What we need to realise is that the war entered our safe homes long ago as misinformation fed to us by the Kremlin and tolerated by the international community, as economic blackmail that floated through the gas pipes, as indifference fuelled by fear and ignorance. Because we didn’t close our doors to it then, we are opening our doors to millions of Ukrainians who are fleeing the Russian shelling now.

Some of Ukrainian refugees came to my talk in Amsterdam. Several of them were from Irpin. They escaped just before the Russians started their raping and looting spree there. Liberated from the occupiers, their home is now slowly turning from a mass grave to a once again liveable suburb of the Ukrainian capital. They themselves are trying to settle in another capital, not feeling safe enough to return yet.

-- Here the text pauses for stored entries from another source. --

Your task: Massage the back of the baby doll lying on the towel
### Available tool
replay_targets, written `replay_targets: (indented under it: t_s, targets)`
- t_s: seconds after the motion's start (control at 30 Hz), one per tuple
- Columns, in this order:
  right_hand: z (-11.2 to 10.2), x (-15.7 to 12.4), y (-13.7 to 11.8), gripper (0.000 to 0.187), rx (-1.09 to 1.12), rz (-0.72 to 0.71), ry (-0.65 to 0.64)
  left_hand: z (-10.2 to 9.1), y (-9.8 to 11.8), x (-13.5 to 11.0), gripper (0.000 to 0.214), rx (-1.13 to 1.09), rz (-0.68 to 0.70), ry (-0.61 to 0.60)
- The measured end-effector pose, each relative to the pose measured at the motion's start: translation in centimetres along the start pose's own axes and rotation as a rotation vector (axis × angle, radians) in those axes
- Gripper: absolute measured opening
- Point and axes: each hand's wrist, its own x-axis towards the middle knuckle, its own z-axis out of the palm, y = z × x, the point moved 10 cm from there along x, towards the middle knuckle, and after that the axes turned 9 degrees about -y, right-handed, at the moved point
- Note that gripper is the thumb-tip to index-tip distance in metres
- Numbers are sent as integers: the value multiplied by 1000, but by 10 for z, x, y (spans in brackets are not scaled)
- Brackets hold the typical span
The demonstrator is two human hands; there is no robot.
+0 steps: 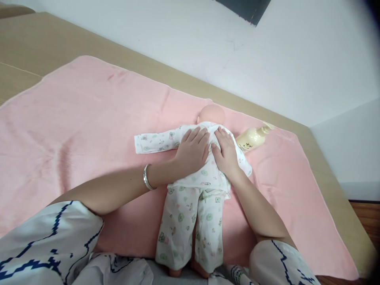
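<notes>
Inspected item: a bald, flesh-toned baby doll (199, 189) in a white print long-sleeved top (208, 174) and matching trousers (179, 221). It lay on a soft pink blanket (97, 107), which covered much of a light wood-coloured table (133, 61).

Both grips were released, grasping nothing. The left hand (193, 150), with a silver bangle (147, 177) at its wrist, rested flat on the doll's upper back, fingers together. The right hand (227, 154) lay on the doll's other shoulder area, thumb set apart. Both sets of fingers pointed towards the doll's head (212, 114). The pressure applied could not be determined.

The doll appeared to be face down, its face hidden; this position presumably presented the back to both palms. The blanket probably served as padding beneath the doll. A glossy cream pump bottle (252, 138) lay on its side by the doll's right-hand shoulder, judged to be within easy reach; contact with the top could not be confirmed.

The doll's long axis ran away from the person, head far, feet (175, 272) near, with a slight lean to the right at the head. One sleeve stretched out leftward from the doll; the other angled down towards its hip.
</notes>
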Motion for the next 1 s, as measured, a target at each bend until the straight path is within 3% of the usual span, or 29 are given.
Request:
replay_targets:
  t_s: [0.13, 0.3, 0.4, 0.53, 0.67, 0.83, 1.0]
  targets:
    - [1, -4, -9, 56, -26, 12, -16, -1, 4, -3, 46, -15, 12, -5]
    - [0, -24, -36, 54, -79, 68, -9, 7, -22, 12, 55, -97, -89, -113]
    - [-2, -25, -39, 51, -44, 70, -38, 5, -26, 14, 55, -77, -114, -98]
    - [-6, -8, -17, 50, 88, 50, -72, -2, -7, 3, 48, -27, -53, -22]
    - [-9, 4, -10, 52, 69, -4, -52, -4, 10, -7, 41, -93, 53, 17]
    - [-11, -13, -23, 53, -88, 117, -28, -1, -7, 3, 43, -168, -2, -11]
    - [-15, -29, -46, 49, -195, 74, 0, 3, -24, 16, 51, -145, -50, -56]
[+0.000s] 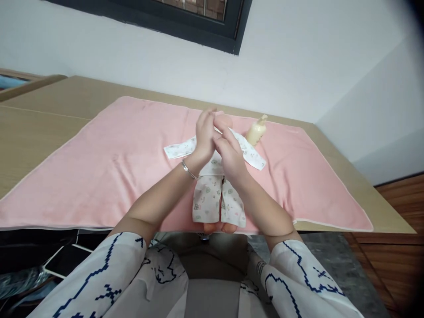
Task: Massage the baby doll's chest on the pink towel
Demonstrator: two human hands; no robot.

There are thousands like them in Amsterdam and millions all over Europe. I wonder what my brother would have made of this exodus of Ukrainians. He was so keen on moving back to Ukraine and couldn’t understand why I would choose the life of a permanent immigrant in the UK. He would understand these women, I am sure, because in the trenches in eastern Ukraine he saw exactly what the Russian aggression looked like. He would probably hope that at least these war refugees would avoid the prejudices he suffered from as an immigrant. He would have less understanding, however, for those who think that western Europe is totally safe. To them, he would say what he said to me in 2017 just before he was killed in action: don’t be fooled, this is a European war. It just happened to start in Ukraine.


This text was published in Dutch: 'Laat je niks wijsmaken, dit is een Europese oorlog', NRC, 3 June 2022.